You bring up a good point; however, turning the gamma setting higher will make shadow detail brighter. Also, gamma is related to black level and white level as it's the 'middle luminance level' as Samsung calls it. So, having a darker black level is acceptable as long as the white level (dependent mostly on contrast setting since backlight will be set lower) and gamma setting are both bright enough.

Brightness really only has one right setting for most TVs and so turning it too high will wash out blacks and turning it too low will clip black.
post #17 of 18
Quote:
Originally Posted by SovietSlayer View Post

I don't want to nitpick since high as possible and low as possible are technically the samething but in that phrasing you want to set backlight as high as possible, contrast as high as possible and brightness as low as possible.

ex. it's a night time scenes of Las Vegas, well if you calibrate backlight for "as low as possible" then you may not get any backlight bleeding or clouding but those bright neon signs aren't going to look very bright.

(for not local dimming lcd)

Most people run their displays far too bright for a dark room. After all, in the movie theater the light output is quite low compared to where most people run their flat panels. Likewise for home projector set-ups. People live with subdued light output in a movie theater, but they want to torch their eyes in their home.
post #18 of 18
Quote:
Originally Posted by PlasmaPZ80U View Post

You bring up a good point; however, turning the gamma setting higher will make shadow detail brighter. Also, gamma is related to black level and white level as it's the 'middle luminance level' as Samsung calls it. So, having a darker black level is acceptable as long as the white level (dependent mostly on contrast setting since backlight will be set lower) and gamma setting are both bright enough.

Brightness really only has one right setting for most TVs and so turning it too high will wash out blacks and turning it too low will clip black.

The problem is if you increase the gamma to bring out the shadow detail then that in itself is going to washing out the picture.
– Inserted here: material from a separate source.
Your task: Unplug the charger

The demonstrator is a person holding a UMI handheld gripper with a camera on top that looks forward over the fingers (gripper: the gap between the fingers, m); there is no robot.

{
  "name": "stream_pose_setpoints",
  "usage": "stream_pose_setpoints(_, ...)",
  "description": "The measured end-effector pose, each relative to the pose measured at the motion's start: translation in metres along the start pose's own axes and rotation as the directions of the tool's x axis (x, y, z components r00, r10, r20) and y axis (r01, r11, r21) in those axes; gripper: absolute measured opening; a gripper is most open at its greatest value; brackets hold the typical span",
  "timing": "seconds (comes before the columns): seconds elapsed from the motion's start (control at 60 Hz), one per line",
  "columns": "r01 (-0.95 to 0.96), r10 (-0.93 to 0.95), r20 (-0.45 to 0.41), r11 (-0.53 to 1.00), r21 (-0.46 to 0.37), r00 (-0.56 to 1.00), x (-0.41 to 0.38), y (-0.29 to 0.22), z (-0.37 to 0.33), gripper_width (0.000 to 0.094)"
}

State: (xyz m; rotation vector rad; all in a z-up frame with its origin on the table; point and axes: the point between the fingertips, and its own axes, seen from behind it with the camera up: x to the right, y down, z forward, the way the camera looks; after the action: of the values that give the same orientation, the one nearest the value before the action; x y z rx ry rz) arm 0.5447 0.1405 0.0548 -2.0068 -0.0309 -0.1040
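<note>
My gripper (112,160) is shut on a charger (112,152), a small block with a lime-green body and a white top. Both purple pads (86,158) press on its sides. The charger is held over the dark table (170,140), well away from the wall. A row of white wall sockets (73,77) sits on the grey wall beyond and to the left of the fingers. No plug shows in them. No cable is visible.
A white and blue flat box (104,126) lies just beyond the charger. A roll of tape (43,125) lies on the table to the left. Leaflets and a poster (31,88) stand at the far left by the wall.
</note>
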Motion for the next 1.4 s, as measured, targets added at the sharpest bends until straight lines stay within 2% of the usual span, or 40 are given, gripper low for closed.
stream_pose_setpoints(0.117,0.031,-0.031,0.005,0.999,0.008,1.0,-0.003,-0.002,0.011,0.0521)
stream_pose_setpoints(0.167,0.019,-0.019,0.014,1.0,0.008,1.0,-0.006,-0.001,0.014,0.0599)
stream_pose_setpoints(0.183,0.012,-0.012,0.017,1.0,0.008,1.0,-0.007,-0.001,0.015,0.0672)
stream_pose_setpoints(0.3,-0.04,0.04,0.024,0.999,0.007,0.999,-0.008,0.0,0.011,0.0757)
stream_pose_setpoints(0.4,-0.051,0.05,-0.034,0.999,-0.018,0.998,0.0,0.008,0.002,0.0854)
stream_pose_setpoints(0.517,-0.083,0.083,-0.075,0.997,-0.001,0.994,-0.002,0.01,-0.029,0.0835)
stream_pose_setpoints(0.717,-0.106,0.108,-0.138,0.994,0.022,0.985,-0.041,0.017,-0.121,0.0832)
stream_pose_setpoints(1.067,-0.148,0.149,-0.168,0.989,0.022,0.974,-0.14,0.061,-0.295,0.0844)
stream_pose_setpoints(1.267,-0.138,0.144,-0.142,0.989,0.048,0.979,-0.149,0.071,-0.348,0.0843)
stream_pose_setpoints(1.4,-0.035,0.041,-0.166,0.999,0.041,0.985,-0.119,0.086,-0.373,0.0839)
Backlight setting on the otherhand can't actually wash out the image, it can make black bleed light but it can't wash out the image.

What it comes down to is if you calibrate your display to the proper gamma, digital black and digital white then you are probably going to notice the only difference between backlight max and backlight min in your settings is a couple of points of brightness (to bring out the shadow detail). In the end, unless you have a new local led dimming lcd, you have to pick your poison because you can't have it both ways, good light output and no backlight bleeding. If anything the proper setting would be to keep it high because low light output is noticeable in every scene whereas clouding and bleeding is only in a few.

Quote:
Originally Posted by DocuMaker View Post

Most people run their displays far too bright for a dark room. After all, in the movie theater the light output is quite low compared to where most people run their flat panels. Likewise for home projector set-ups. People live with subdued light output in a movie theater, but they want to torch their eyes in their home.

I would say most people who end up trying to calibrate their TVs go overboard on the brightness factor and end up setting their displays far to dim; as evident from most of the calibration settings listed here.

As for the people who don't try to calibrate their displays and run far too bright, that is mostly because of a high color temperature, not backlight setting.